Exercise requirements — The whole listing is to be transcribed exactly as it stands.

BEGIN

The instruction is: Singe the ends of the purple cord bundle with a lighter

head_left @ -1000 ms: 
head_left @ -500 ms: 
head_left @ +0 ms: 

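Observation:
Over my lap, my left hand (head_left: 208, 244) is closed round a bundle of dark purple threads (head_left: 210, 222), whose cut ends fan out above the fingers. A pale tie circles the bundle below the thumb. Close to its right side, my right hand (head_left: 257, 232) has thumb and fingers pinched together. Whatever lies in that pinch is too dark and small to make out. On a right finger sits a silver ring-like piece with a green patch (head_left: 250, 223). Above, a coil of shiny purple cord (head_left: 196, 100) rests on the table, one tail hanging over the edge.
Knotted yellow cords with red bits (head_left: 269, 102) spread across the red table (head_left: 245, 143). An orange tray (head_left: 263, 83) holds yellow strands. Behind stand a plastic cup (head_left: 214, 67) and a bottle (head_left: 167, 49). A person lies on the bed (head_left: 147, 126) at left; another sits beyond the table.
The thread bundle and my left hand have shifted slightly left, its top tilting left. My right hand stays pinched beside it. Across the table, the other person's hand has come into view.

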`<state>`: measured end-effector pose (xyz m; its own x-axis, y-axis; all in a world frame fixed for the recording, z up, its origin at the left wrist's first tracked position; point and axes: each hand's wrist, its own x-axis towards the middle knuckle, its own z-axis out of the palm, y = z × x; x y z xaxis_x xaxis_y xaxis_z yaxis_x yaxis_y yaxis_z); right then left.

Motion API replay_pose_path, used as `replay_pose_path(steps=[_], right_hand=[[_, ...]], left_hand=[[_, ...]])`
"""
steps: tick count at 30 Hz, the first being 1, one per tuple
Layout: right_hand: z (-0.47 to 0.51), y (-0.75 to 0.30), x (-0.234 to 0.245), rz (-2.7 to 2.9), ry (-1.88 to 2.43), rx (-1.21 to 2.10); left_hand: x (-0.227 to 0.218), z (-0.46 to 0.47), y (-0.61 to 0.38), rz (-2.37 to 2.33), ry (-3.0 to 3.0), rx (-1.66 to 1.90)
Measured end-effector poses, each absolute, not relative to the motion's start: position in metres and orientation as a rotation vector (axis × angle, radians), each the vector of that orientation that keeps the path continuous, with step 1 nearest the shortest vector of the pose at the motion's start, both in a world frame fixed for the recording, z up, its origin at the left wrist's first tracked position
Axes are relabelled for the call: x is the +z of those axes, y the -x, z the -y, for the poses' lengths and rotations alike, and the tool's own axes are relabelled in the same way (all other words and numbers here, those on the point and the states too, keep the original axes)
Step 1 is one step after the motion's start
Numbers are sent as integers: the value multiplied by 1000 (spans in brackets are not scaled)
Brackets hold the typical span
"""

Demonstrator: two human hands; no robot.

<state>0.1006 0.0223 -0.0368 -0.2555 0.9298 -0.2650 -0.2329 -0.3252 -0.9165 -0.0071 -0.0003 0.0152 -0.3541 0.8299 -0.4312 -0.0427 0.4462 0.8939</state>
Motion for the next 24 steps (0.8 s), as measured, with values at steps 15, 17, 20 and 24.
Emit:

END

Task answer —
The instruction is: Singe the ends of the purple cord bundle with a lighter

head_left @ -1000 ms: 
head_left @ -500 ms: 
head_left @ +0 ms: 

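Observation:
Over my lap, my left hand (head_left: 208, 244) is closed round a bundle of dark purple threads (head_left: 210, 222), whose cut ends fan out above the fingers. A pale tie circles the bundle below the thumb. Close to its right side, my right hand (head_left: 257, 232) has thumb and fingers pinched together. Whatever lies in that pinch is too dark and small to make out. On a right finger sits a silver ring-like piece with a green patch (head_left: 250, 223). Above, a coil of shiny purple cord (head_left: 196, 100) rests on the table, one tail hanging over the edge.
Knotted yellow cords with red bits (head_left: 269, 102) spread across the red table (head_left: 245, 143). An orange tray (head_left: 263, 83) holds yellow strands. Behind stand a plastic cup (head_left: 214, 67) and a bottle (head_left: 167, 49). A person lies on the bed (head_left: 147, 126) at left; another sits beyond the table.
The thread bundle and my left hand have shifted slightly left, its top tilting left. My right hand stays pinched beside it. Across the table, the other person's hand has come into view.
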
`<state>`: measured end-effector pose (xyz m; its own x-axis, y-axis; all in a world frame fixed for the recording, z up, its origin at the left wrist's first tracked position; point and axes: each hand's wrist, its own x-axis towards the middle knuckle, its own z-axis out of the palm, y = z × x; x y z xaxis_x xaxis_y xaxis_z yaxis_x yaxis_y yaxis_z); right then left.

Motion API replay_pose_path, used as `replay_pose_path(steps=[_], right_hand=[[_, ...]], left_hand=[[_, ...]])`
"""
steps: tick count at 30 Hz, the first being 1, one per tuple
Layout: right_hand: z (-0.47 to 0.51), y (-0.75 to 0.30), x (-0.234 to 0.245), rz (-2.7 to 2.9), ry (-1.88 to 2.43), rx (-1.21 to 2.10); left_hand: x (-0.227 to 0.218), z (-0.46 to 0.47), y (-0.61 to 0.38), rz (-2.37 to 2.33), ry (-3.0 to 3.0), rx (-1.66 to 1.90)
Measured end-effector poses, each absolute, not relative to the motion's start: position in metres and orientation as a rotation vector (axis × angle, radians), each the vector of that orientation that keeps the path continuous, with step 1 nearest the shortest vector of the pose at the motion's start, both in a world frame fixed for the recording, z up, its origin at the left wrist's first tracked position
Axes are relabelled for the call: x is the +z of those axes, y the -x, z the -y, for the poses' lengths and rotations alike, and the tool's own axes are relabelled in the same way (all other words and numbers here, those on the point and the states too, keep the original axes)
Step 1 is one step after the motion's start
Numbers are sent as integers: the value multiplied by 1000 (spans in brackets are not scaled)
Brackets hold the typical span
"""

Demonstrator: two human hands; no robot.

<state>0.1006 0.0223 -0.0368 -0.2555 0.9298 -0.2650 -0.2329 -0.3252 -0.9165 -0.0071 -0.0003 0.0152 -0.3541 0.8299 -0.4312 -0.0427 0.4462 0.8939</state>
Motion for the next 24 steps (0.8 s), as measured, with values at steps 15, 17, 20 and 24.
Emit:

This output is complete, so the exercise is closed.